Beim ersten gemeinsamen Auftritt im ORF-Zentrum erzählte die Moderatorin offen von ihrem Kennenlernen mit Ostrowski und formulierte es auf ihre ganz eigene Art: "Als wir uns gestern zum allerersten Mal gesehen haben, hat man die ersten zehn Sekunden, um zu sagen, mog i den oder mog i den net. Und mir kommt es so vor, als würden wir uns schon ewig kennen."

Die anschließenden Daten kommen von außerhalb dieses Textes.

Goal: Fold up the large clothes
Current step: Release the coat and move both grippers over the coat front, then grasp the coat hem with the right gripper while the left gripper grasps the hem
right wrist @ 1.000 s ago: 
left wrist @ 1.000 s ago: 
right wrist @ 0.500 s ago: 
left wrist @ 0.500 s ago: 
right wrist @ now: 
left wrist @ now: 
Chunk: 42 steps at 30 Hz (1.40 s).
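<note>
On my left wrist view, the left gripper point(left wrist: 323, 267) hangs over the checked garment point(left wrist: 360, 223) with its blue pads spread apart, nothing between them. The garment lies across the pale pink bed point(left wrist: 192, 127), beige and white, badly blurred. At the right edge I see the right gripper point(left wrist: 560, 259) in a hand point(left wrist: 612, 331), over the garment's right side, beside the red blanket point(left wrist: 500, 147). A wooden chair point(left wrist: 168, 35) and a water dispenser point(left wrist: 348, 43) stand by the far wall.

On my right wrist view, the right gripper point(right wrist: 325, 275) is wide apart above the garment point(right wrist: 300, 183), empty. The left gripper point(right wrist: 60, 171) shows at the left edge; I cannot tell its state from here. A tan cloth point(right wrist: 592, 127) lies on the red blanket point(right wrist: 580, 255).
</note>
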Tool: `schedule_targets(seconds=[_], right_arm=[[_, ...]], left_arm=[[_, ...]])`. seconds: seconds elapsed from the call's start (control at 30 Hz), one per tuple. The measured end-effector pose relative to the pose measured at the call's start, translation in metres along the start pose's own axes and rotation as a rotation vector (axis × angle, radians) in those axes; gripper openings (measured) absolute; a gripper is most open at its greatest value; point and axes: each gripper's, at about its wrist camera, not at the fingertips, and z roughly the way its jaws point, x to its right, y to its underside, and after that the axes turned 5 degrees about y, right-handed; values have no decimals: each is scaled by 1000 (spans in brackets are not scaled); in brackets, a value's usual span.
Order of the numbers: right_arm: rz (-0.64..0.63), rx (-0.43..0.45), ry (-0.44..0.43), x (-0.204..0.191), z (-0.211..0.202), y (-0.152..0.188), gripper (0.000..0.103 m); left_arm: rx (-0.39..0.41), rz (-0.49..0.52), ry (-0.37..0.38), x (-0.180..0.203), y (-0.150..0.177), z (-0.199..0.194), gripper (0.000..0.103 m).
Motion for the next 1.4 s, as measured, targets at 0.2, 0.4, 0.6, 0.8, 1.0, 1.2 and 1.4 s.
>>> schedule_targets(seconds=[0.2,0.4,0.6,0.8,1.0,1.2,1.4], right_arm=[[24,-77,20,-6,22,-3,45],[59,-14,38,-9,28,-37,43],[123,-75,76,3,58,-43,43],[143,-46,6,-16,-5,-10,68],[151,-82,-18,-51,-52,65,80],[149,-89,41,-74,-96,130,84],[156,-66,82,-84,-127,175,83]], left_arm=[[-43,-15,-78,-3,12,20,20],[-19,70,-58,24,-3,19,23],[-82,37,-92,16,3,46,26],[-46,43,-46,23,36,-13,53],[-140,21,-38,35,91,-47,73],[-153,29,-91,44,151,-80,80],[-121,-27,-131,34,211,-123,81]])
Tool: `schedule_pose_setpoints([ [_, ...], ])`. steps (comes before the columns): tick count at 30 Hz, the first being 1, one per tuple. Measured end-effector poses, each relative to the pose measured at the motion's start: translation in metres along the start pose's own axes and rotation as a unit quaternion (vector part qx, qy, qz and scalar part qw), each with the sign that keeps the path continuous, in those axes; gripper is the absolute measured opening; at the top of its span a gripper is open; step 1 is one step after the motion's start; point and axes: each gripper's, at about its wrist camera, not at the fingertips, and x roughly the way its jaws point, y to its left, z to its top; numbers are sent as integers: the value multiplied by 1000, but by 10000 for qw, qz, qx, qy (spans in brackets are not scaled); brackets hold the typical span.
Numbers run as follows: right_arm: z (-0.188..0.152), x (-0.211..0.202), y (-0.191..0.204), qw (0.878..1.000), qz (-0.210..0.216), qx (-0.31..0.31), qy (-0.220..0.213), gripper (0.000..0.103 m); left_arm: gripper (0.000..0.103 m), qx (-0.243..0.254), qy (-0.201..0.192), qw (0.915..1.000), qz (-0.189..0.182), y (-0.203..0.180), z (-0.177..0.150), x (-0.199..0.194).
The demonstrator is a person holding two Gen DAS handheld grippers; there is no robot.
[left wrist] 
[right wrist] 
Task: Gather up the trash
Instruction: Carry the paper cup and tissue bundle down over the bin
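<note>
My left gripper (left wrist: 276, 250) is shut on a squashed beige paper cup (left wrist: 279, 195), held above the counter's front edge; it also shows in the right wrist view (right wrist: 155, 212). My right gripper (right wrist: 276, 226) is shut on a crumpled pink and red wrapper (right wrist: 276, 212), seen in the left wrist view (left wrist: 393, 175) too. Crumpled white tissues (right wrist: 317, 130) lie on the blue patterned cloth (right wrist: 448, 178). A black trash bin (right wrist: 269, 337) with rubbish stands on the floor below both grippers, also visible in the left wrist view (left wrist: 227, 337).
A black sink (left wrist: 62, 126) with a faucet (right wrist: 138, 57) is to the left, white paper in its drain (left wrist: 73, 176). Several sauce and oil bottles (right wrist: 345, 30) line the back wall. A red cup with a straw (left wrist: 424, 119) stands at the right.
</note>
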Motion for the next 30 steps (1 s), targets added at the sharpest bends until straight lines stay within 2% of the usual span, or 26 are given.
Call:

Dann legt sie so richtig einen drauf: "Du hast die Hosen glei unten gehabt."
Der Saal lachte, Ostrowski auch. Der Schauspieler konterte im gleichen Ton: "Wir haben uns direkt betatschelt, wie man es halt so macht."
Was als lockere Anekdote begann, entwickelte sich schnell zum heimlichen Highlight der Veranstaltung. Statt steifer PR-Sätze gab es Schmäh, Selbstironie und spürbare Chemie. Etwas, das beim ESC entscheidend sein kann.
Swarovski machte auch klar, wie emotional der Anruf des ORF für sie war: "Als Stefanie Groiss-Horowitz angerufen hat, hab ich direkt zugesagt. Ich hab jetzt schon Gänsehaut."
Beim Gedanken an den österreichischen ESC-Sieg durch JJ wurde sie sogar noch persönlicher: "Da krieg ich jetzt noch Gänsehaut."
Während der ORF betonte, man habe gezielt nach "österreichischer Leichtigkeit und Charme" gesucht, zeigte der Auftritt direkt, was damit gemeint ist: Dieses Moderationsduo bringt Echtheit statt Hochglanz-Floskeln.